**ACTION ITEM**
Locate each line with the string "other" in the listing below and copy it.

**THE DATA**
*** Begin section ***
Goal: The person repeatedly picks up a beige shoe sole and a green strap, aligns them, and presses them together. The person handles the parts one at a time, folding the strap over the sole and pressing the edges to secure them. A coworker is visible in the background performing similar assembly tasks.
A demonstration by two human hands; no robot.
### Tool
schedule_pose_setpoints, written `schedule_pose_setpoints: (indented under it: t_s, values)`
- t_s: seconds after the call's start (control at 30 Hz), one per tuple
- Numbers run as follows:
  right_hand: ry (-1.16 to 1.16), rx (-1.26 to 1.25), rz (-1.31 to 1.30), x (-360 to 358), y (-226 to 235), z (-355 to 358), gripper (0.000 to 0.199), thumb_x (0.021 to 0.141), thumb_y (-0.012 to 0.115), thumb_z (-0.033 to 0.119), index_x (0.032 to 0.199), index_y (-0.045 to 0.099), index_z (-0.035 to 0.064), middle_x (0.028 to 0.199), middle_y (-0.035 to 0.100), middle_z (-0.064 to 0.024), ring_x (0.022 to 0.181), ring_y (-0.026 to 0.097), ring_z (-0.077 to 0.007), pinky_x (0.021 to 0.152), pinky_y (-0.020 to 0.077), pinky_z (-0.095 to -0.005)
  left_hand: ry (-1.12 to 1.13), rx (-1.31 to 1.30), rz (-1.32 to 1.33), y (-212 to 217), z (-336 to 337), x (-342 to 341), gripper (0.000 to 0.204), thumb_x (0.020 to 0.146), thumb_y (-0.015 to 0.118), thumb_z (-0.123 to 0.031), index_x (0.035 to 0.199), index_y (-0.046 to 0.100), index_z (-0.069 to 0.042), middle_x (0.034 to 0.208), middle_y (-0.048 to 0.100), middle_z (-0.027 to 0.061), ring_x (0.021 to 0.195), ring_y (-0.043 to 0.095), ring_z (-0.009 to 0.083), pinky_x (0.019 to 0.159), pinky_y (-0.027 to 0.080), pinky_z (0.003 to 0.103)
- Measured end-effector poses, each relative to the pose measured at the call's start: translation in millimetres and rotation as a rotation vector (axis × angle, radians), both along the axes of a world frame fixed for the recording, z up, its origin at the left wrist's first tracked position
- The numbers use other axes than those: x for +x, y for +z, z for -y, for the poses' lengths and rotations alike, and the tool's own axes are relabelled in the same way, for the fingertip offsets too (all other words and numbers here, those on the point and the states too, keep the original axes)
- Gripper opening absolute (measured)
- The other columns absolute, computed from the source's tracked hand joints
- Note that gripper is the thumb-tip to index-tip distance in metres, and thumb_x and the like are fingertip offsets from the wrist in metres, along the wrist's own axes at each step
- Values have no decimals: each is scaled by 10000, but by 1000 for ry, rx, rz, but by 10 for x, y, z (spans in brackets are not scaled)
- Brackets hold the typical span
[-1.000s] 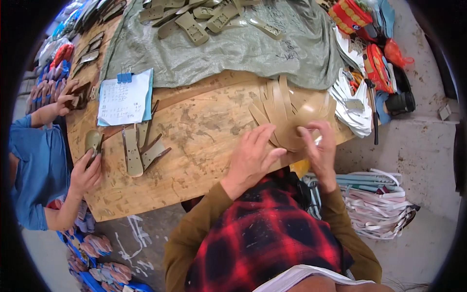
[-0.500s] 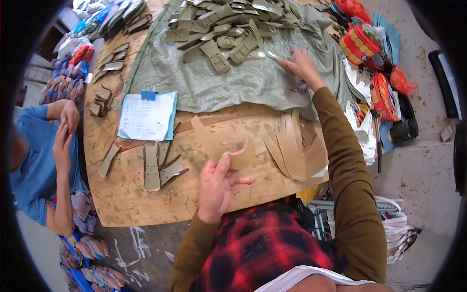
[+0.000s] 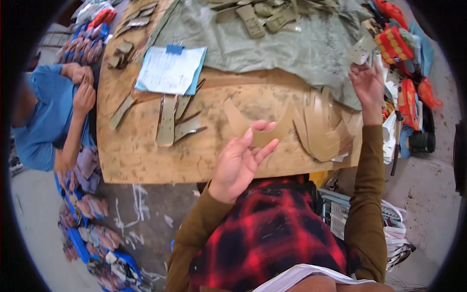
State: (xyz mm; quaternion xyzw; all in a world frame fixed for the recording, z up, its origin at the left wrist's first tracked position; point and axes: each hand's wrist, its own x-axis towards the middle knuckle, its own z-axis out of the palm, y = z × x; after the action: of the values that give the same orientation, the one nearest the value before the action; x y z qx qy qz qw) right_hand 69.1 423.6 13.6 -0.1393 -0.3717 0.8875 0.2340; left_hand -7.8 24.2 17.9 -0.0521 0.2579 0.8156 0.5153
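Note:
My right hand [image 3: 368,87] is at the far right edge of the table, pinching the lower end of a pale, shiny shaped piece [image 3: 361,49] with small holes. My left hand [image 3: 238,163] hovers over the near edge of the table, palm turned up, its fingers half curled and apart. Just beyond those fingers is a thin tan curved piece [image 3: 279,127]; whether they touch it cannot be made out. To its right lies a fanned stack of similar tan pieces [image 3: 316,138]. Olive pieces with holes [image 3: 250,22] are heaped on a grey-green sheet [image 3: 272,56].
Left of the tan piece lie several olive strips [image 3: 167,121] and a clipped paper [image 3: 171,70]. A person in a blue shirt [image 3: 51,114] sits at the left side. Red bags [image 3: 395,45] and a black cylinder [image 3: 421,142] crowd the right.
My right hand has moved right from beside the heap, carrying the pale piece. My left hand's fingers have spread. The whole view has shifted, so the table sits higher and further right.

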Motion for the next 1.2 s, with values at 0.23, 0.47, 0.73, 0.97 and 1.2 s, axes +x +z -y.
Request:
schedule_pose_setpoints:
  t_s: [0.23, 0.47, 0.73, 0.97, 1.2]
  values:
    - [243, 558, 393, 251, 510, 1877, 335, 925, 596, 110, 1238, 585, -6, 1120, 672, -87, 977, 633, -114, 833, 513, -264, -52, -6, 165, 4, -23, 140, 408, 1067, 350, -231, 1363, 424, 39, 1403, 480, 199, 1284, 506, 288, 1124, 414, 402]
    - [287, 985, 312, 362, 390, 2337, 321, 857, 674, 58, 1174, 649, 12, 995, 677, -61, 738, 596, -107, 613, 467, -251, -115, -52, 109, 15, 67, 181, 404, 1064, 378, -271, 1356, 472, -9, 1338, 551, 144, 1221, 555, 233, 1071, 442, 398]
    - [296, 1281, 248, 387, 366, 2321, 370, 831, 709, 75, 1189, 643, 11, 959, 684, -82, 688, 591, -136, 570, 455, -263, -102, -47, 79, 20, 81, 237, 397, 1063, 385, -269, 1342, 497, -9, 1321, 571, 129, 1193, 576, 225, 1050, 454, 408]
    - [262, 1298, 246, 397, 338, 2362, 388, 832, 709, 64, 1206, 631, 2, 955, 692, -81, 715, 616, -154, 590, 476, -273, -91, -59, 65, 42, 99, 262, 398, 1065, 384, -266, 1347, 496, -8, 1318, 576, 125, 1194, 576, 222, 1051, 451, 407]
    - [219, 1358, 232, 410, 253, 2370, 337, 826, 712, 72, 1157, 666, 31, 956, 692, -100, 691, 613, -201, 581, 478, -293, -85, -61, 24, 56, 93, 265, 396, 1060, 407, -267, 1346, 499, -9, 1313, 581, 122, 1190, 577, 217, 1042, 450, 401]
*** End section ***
**SOLUTION**
- The numbers use other axes than those: x for +x, y for +z, z for -y, for the poses' lengths and rotations alike, and the tool's own axes are relabelled in the same way, for the fingertip offsets too (all other words and numbers here, those on the point and the states too, keep the original axes)
- The other columns absolute, computed from the source's tracked hand joints

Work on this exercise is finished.